Transcribe the whole listing below. Pictures do not go in the copy.
#### GIVEN MATERIAL
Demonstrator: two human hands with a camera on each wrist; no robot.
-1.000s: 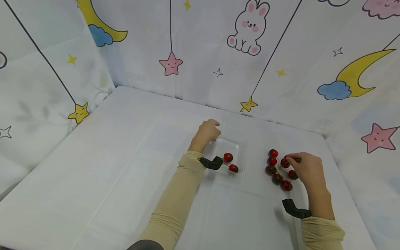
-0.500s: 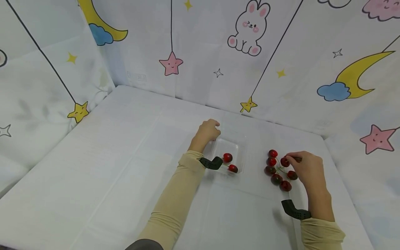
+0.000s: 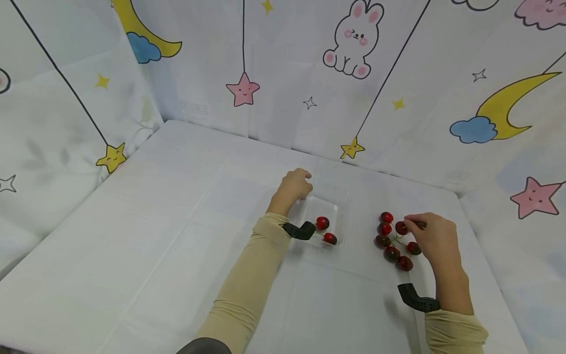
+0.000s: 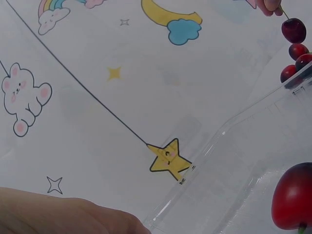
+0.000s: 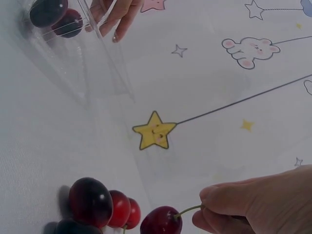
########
▶ _EXERCISE ANSWER_:
Demonstrator: two human hands with a camera on each wrist; no robot.
-1.000s: 
-0.500s: 
+0.000s: 
+0.000s: 
+0.000s: 

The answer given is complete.